CRI-1989-004-716058 | T99/90

[2025] NZHC 1456

IN THE MATTER

of an application pursuant to the Criminal Procedure Act 2011 by MICHAEL

THOMAS HICKLAND WESLEY-SMITH

for the revocation of suppression of the name of Witness A

On the papers:

Counsel:

K H Cook for Applicant

Judgment:

5 June 2025


JUDGMENT OF VAN BOHEMEN J


This judgment was delivered by me on 5 June 2025 at 2:30 pm

Registrar/Deputy Registrar

……………………………..

Re an application to revoke suppression of name of Witness A [2025] NZHC 1456 [5 June 2025]

Counsel/Solicitors:

K H Cook, Christchurch

Copy to the Crown Solicitor, Auckland

[1]                  By application dated 31 October 2024, Mr Michael Wesley-Smith has applied for revocation of the suppression of the name of Benjamin Pickering, who gave evidence in the trial in 1990 of David Wayne Tamihere for the murder of Sven  Urban Höglin and Heidi Birgitta Paakkonen.

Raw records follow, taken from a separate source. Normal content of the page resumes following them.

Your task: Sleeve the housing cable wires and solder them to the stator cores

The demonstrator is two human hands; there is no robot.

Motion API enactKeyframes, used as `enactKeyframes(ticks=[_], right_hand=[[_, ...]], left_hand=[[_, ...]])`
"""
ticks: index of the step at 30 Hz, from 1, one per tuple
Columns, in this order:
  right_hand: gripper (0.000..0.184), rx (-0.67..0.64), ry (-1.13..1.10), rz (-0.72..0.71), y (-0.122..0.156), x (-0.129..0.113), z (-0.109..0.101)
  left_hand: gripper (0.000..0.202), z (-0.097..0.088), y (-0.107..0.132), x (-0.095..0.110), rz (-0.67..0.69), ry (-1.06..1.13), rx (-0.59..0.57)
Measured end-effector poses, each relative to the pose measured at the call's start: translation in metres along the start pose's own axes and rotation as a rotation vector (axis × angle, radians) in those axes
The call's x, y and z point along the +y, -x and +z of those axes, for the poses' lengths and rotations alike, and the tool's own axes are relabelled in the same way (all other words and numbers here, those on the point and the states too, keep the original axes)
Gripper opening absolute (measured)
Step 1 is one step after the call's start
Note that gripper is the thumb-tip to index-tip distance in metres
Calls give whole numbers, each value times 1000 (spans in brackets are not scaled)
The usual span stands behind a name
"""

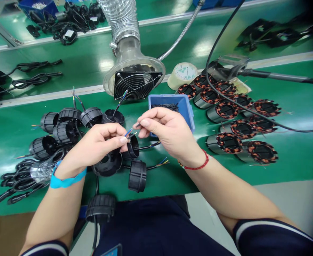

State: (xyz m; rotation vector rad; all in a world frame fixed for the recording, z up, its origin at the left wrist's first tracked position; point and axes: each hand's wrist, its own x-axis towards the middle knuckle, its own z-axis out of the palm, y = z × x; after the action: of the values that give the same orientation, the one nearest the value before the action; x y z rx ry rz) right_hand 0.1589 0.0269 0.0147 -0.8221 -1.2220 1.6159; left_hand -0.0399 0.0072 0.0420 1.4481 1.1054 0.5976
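Observation:
Between thumb and fingers, my left hand (pixel 109 138) pinches a cable's stripped wires; a blue wire (pixel 129 132) points up and right. Close beside it, my right hand (pixel 164 128) is closed in a pinch on a small dark tube (pixel 137 125), right by the wire ends. Below my left hand sits a round black housing (pixel 107 165), partly covered by it. Another black housing (pixel 137 176) lies on its side to the right, its cable ending in coloured wires. Behind my right hand, a blue bin (pixel 189 112) holds many thin dark pieces.
Several black housings (pixel 65 132) with cables stand at left, above bundled black cables (pixel 25 179). Copper-wound stators (pixel 227 143) fill the right side. A fan (pixel 137 85) under a duct (pixel 120 19) and a tape roll (pixel 183 74) are behind. One housing (pixel 101 209) hangs at the front edge.

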Motion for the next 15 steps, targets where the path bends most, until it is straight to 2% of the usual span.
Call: enactKeyframes(ticks=[7, 11, 15], right_hand=[[24, 6, 2, -3, 2, 0, 5], [25, -55, 51, 5, 2, -2, 4], [13, -98, 230, -63, 0, -3, 0]], left_hand=[[14, 0, 2, 0, 13, -64, -28], [15, 0, 1, 0, 4, -81, -25], [16, 0, 0, 0, 7, -95, -14]])
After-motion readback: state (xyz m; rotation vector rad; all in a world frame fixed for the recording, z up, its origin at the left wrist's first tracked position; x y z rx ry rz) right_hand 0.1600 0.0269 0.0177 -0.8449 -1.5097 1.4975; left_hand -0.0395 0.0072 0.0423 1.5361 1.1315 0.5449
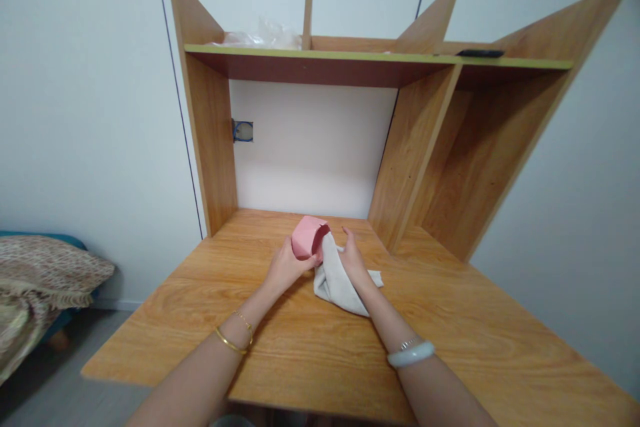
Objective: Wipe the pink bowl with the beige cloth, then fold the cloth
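Observation:
A hollow pink container [305, 235] with angular sides lies tilted over the desktop, its open end facing right. My left hand [289, 268] is wrapped round its near left side, with the thumb at the rim. A light grey cloth [336, 285] hangs from that opening down onto the wood. My right hand [354, 259] is closed on the cloth just right of the container, one digit sticking up. Some of its fingers are hidden behind the fabric. Where the cloth enters the pink rim, I cannot make out how deep it goes.
Beneath my arms spreads the wooden desktop [310, 367]. A shelf unit [325, 59] rises at the back, holding a clear plastic bag [265, 35] and a flat black object [480, 53]. A blue seat with a patterned throw [45, 267] stands at far left.

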Demonstrator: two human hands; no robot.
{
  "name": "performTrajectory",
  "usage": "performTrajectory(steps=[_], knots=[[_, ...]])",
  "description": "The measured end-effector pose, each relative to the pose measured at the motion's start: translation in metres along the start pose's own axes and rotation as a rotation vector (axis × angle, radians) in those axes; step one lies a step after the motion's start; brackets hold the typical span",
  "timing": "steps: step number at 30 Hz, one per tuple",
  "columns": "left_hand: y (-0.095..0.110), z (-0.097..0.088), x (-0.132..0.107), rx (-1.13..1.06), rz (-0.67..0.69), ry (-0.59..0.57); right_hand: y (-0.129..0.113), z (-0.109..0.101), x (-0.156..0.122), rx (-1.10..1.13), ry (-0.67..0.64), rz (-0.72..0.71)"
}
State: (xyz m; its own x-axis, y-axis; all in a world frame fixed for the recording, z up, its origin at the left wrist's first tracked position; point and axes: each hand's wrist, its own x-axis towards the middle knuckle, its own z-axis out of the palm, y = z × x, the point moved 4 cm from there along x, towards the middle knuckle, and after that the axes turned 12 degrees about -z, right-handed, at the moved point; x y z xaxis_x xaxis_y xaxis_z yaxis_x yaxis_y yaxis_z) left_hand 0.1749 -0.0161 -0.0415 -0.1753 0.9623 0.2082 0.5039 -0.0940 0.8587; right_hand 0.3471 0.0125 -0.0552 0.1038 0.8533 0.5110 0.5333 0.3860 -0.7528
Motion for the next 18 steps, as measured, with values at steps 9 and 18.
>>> performTrajectory(steps=[9,18], knots=[[-0.012,-0.002,0.016,-0.381,-0.223,-0.025,0.000,-0.006,0.000,-0.040,-0.005,0.003],[-0.013,0.001,0.011,-0.905,-0.491,-0.287,0.027,-0.009,0.009,0.092,-0.129,0.153]])
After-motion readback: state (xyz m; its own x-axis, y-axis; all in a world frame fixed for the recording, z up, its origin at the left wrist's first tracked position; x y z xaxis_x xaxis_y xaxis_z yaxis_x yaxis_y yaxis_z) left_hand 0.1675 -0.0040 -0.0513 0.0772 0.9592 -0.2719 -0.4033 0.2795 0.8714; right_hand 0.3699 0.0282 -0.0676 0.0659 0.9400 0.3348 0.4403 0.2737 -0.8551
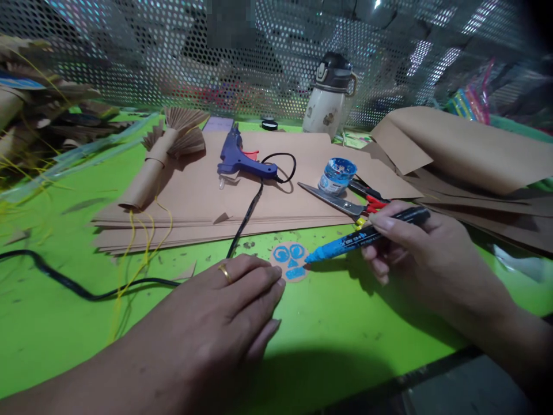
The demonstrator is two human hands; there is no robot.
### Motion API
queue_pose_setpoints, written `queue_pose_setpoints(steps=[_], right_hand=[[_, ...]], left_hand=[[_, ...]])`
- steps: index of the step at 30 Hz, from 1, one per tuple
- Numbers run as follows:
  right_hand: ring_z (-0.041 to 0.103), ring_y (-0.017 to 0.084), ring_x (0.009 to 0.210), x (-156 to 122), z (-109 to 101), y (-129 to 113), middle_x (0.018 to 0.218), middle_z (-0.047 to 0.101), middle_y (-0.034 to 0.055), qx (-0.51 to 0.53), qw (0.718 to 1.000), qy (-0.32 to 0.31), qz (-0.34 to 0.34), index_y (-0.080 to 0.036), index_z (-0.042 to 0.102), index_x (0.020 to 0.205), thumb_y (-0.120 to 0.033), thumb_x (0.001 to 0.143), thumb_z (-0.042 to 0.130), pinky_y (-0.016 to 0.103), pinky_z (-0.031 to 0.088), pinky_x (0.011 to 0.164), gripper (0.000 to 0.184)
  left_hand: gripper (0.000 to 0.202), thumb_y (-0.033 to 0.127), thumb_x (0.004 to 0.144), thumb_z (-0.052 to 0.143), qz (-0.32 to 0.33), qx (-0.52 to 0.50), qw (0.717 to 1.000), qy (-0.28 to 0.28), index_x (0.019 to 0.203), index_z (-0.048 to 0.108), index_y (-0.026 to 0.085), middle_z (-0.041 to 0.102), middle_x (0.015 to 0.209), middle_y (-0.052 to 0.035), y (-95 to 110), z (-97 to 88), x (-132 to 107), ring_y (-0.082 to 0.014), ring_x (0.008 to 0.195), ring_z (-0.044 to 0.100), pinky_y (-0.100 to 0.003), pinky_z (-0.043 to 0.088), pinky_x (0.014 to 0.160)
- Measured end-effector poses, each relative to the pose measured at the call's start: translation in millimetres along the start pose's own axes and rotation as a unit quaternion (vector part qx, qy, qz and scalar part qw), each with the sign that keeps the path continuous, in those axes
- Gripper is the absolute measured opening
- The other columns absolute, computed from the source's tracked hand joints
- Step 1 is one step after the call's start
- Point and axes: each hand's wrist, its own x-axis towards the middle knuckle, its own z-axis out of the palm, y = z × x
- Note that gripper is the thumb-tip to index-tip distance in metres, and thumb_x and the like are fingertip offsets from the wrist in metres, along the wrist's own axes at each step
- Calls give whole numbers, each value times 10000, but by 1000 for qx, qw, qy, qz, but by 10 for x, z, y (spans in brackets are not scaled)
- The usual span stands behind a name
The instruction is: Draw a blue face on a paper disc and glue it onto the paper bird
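A small round piece of brown paper (290,275) lies on the green table, bearing a face drawn in blue: two ringed eyes, a nose and a filled mouth. My left hand (242,300) rests flat at its left edge, fingertips on the paper, a gold ring on one finger. In my right hand (427,253) is a blue marker (345,245), tilted, its tip at the right side of the drawn face beside the mouth. Just beyond the marker are scissors (332,200) with red handles, partly hidden by the hand, and an open jar of blue paint (337,177).
Stacked brown paper sheets (190,202) hold a blue glue gun (246,161) with a black cord (86,293) and a paper tube figure (147,173) trailing yellow strings. A bottle (328,98) stands at the back by the perforated metal screen (151,63). Curled brown paper (466,144) lies right.
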Motion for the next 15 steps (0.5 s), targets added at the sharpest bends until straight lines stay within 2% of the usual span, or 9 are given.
queue_pose_setpoints(steps=[9,15], right_hand=[[563,113,412,77,5,-157,533,658,3,112,989,64,-68,-200,661,731,-261,783,799,199,467,380,159],[549,108,418,163,-39,-179,555,681,-4,126,983,78,-106,-216,616,787,-301,789,770,200,438,385,175]], left_hand=[[331,187,1081,456,1,-16,1000,-2,1082,779,112,804,1097,-111,48,-109,40,-245,958,707,-367,602,871],[300,181,1054,486,-23,-41,999,-19,1186,754,158,760,1172,-121,13,-139,-3,-245,1022,715,-380,617,890]])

[2]                  For reasons that may relate to the time taken to retrieve the file relating to   Mr Pickering’s conviction and sentence for importing heroin and possessing heroin for the purposes of supply in October 1989, the application was not put before a judge until May 2025. I apologise to Mr Wesley-Smith for the delay, particularly because retrieval of that file was not required to decide his application.

[3]                  Even so, the file confirms that, following the entry of guilty pleas to the charges of importing heroin and possessing heroin for the purposes of supply, Mr Pickering was sentenced by Thorp J to a term of imprisonment of 12 years. Thorp J also ordered that the sum of $11,000 found in Mr Pickering’s possession be forfeited to the Crown.1 Subsequently, the Court of Appeal quashed the sentence of 12 years’ imprisonment and imposed a sentence of eight years’ imprisonment.2

[4]                  In an affidavit filed in support of the application, Mr Wesley-Smith states that he is an independent journalist and has an interest in evidence given by Mr Pickering in various cases, including the trial of Mr Tamihere.  Mr Wesley-Smith notes that  Mr Pickering is dead and says the rationale for the suppression order no longer exists.

[5]                  Mr Wesley-Smith attaches to his affidavit a copy of an affidavit filed in support of  an  application  to  the  Court  of  Appeal  for  access  to  that  Court’s  file  on  Mr Pickering’s appeal against sentence and explains the matters he wishes to pursue in relation to that file. He also records that the Crown has opposed Mr Wesley-Smith being granted access to the Court of Appeal file.

[6]                  Mr  Wesley-Smith’s  application  for  revocation   of   the   suppression   of Mr Pickering’s name was served on the Crown Solicitor, but no appearance or opposition has been filed by the Crown.


1      R v Pickering HC Auckland S118/89, 27 October 1989.

2      R v Pickering CA349/89, 31 May 1990.

Background

[7]                  Mr Pickering  was  one  of  three  prison  inmates  who  gave  evidence  at  Mr Tamihere’s  trial of conversations they had in prison with Mr Tamihere,  while  Mr Tamihere  was  remanded  in  custody,  about  the  deaths  of  Mr Höglin  and   Ms Paakkonen.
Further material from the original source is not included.